Saudi Arabia: Al‑Jouf Cement announced that it received a notification from Saudi Aramco regarding adjustments to fuel prices used in its production operations. The company said that higher prices for heavy fuel oil are expected to increase production costs by around 11%. In addition, increased diesel prices used in transportation and logistics are estimated to add a further 3%, bringing the total projected rise in production costs to approximately 14%.

Al-Jouf Cement said it is currently evaluating the overall financial impact of these increases on its results, while also reviewing operational and technical measures to mitigate their effect.

Iraq: Dana Gas has secured long-term gas supply agreements to fuel cement plants in the Kurdistan region from 2027, under deals signed by the Pearl Petroleum Consortium with major industrial producers. The agreements were concluded with five cement manufacturers in the Bazian industrial area: Mass Cement, Bazian Cement, Delta Cement, Gasin Cement and Sulaimani Cement, as well as Van Steel in Erbil.

Gas will be supplied from the Chemchemal field, with deliveries scheduled to begin in the second half of 2027, when production from the field is expected to start.
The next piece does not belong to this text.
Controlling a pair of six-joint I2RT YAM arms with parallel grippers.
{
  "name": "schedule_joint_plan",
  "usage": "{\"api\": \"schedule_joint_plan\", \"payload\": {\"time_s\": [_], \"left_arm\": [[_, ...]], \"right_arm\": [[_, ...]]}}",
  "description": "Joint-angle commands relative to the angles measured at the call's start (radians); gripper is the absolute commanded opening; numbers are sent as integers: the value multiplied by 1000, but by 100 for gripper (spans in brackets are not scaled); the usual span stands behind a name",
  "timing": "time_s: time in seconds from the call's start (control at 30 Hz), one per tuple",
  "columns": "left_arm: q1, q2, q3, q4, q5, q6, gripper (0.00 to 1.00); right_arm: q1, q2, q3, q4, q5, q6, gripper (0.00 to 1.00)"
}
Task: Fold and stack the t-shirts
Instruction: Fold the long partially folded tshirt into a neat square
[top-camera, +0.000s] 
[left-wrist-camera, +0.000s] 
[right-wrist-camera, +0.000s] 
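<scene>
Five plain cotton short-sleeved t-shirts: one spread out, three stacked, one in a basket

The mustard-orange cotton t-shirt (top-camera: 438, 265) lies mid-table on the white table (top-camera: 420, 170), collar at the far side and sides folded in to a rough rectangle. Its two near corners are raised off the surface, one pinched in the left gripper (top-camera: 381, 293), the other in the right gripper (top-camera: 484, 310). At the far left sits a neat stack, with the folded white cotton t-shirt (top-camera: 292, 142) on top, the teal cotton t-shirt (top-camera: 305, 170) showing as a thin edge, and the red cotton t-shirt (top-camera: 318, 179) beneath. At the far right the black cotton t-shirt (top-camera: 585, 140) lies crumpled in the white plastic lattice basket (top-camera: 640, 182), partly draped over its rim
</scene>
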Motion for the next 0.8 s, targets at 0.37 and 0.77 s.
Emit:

Under the 10-year agreements, industrial customers will collectively purchase up to 4Mm3/day of gas.

To support the project, new private-sector pipelines will be constructed to transport gas from Chemchemal to industrial users. Plans include a dedicated 40km pipeline linking the field directly to the Bazian industrial corridor. The switch to natural gas is intended to replace heavier and more expensive fuel oils currently used by manufacturers, while improving operational efficiency and reducing emissions.

India: A report from NITI Aayogl, India’s primary public policy think tank, has warned that, if current trends continue, CO2 emissions from India’s cement sector could rise more than five-fold to 1.32Bnt/yr by 2070. India is already the world’s second-largest cement producer, accounting for 13% of global output, but, with ‘rapid’ expansion in infrastructure projects, cement production is expected to grow nearly seven-fold from 391Mt in 2023 to 2.7Bnt/yr in 2070.
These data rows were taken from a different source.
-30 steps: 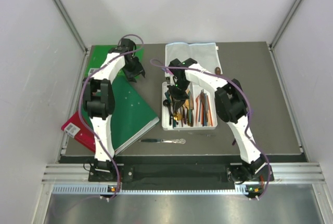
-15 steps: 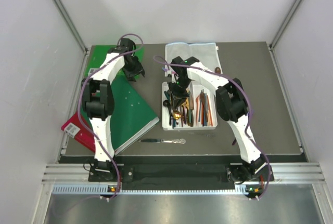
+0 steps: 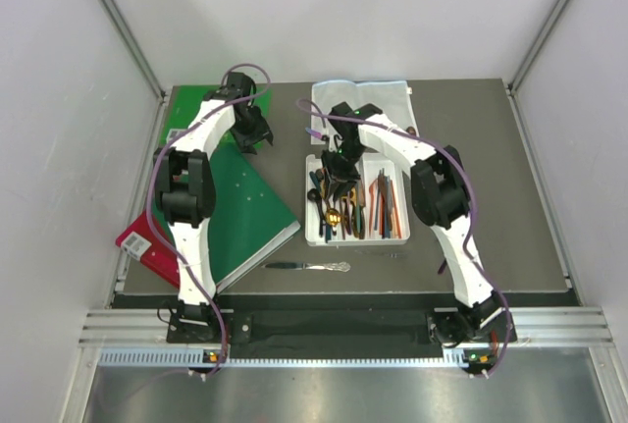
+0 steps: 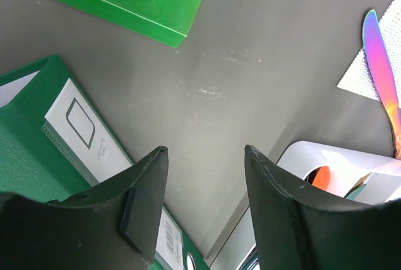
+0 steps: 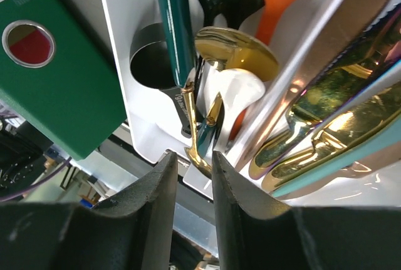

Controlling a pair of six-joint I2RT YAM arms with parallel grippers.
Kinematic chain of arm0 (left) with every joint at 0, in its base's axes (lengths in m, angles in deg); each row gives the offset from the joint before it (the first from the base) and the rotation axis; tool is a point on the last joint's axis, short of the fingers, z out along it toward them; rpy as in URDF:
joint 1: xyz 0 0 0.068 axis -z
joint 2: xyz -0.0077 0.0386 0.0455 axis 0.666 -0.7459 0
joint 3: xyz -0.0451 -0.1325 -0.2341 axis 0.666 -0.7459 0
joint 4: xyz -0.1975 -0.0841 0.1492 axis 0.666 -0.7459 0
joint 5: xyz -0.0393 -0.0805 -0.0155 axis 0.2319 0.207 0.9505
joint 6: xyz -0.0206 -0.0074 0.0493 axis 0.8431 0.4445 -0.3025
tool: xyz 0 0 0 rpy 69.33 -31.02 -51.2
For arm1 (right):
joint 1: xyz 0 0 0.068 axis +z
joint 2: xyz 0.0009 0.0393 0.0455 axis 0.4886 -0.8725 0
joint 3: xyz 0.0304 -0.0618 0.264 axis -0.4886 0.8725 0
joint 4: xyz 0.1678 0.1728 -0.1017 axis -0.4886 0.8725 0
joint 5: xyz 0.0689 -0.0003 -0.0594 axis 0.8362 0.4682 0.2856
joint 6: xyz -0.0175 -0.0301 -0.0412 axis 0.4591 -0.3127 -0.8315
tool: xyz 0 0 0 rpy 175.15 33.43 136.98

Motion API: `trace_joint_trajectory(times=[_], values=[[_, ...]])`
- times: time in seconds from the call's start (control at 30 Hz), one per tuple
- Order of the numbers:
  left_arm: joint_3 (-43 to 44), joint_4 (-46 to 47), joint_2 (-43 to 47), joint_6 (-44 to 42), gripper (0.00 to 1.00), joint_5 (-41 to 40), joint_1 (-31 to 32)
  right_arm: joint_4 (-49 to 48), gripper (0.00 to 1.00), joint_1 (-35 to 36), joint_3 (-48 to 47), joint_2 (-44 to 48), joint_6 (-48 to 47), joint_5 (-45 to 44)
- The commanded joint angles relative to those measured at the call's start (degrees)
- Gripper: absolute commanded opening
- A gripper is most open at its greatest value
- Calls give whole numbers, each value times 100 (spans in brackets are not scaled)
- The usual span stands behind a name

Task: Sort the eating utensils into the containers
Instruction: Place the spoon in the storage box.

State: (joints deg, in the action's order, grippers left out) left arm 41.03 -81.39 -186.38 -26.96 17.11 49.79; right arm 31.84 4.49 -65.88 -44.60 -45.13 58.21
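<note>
- Drawn back toward the far end of the white tray [image 3: 356, 241] since a second ago, the right gripper [image 3: 340, 170] now has its jaws a little apart; in the wrist view [image 5: 191, 157] nothing is clamped, and a curved gold handle end shows in the gap below.
- The grey table [image 3: 491, 197] carries everything.
- Green books [image 3: 245, 207] lie on its left side, overlapping a red folder [image 3: 137, 241].
- A white mesh sheet [image 3: 378, 99] lies just beyond the tray.
- The tray sits mid-table, its long compartments holding gold, teal, orange and black utensils.
- The left gripper [image 3: 250, 138] hangs over bare table between the books and the tray, jaws wide apart and empty [image 4: 203, 151].
- A silver knife [image 3: 309, 267] lies on the table, near the tray's front edge, outside it.
- An iridescent knife [image 4: 382, 63] lies outside the tray, partly on the mesh sheet.
- A gold spoon [image 5: 235, 47] rests in the tray's leftmost compartment against a white spoon [image 5: 235, 85].
</note>
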Motion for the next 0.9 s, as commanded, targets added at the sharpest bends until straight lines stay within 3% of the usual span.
trace_joint_trajectory(times=[0.0, 0.5, 0.87], values=[[-23, 157, 252, 28, 57, 40, 14, 4, 29, -51, -162, 47, -58, 51], [-146, 219, 296, 11, 57, -21, 14, 144, 27, 19, 347, 100, -409, 350], [-216, 307, 331, 2, 57, -30, 14, 241, 28, 72, 101, -41, -524, 737]])
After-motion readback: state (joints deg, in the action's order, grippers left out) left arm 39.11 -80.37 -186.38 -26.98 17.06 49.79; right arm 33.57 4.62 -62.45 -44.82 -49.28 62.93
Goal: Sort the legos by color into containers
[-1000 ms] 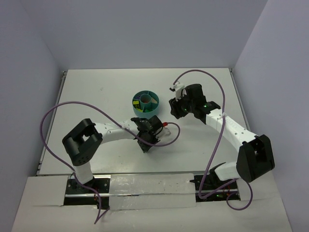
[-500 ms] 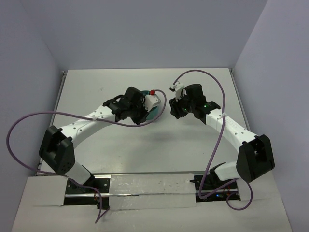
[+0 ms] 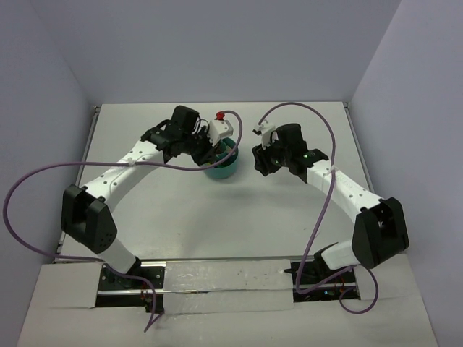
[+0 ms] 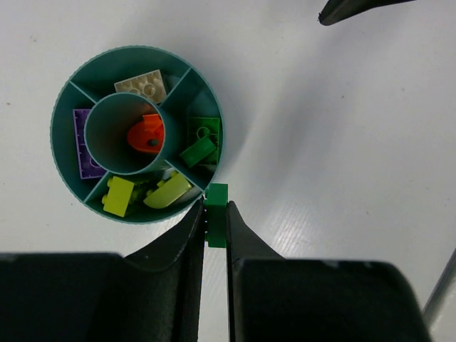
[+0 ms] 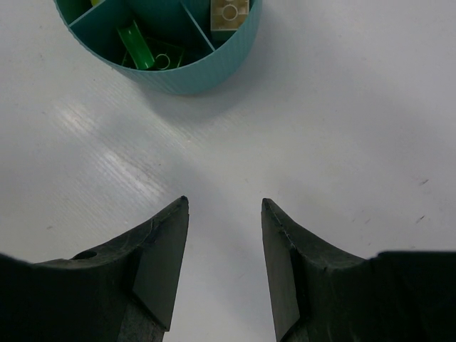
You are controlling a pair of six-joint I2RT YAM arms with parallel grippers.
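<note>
left gripper point(image 4: 216, 215) pinches a dark green lego point(image 4: 216, 194) at its fingertips, the teal bowl point(image 4: 137, 50) just ahead-left of them. right gripper point(image 5: 224, 206) stands parted and empty above the worktop point(image 5: 342, 142), bowl farther ahead.

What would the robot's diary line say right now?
left pincer: shut on green lego | place: at teal bowl rim | right pincer: open, empty

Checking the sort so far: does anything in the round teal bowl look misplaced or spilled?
Nothing stands out: the round teal plastic bowl sits upright, each compartment apparently holding one colour; nothing spilled beside it.
</note>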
The report states that, while Indian cement plants are among the most energy-efficient in the world, efficiency gains have largely plateaued. As demand rises, emissions are expected to grow in parallel to capacity, threatening India’s climate commitments even though per-capita cement consumption remains well below the global average.

A NITI Aayog working group evaluated 22 possible measures and identified three high-impact interventions that need urgent policy and regulatory backing. The first recommendation is to scale up the use of refuse-derived fuel (RDF) made from municipal solid waste (MSW). India generates around 62Mt/yr of MSW, a figure that expected to rise sharply in the future. The report estimates that achieving a 20% thermal substitution rate (TSR) by 2030 could cut cumulative CO2 emissions by about 80Mt over the five year period.

The second recommendation focuses on reducing clinker factor from 67.5% to 62%. Although both of these values are below the global average, the roadmap calls for greater use of materials such as calcined clay, slag and bio-ash that could reduce sectoral emissions by 7-15% by 2070, while also lowering operating costs.

The third, and most costly, recommendation is to begin a carbon capture, utilisation and storage (CCUS) pilot programme. This would be used to identify the most scalable technologies and to estimate the real cost of capture and level of support needed, before scaling them further. Once operational, such projects could reduce emissions by 35-54%.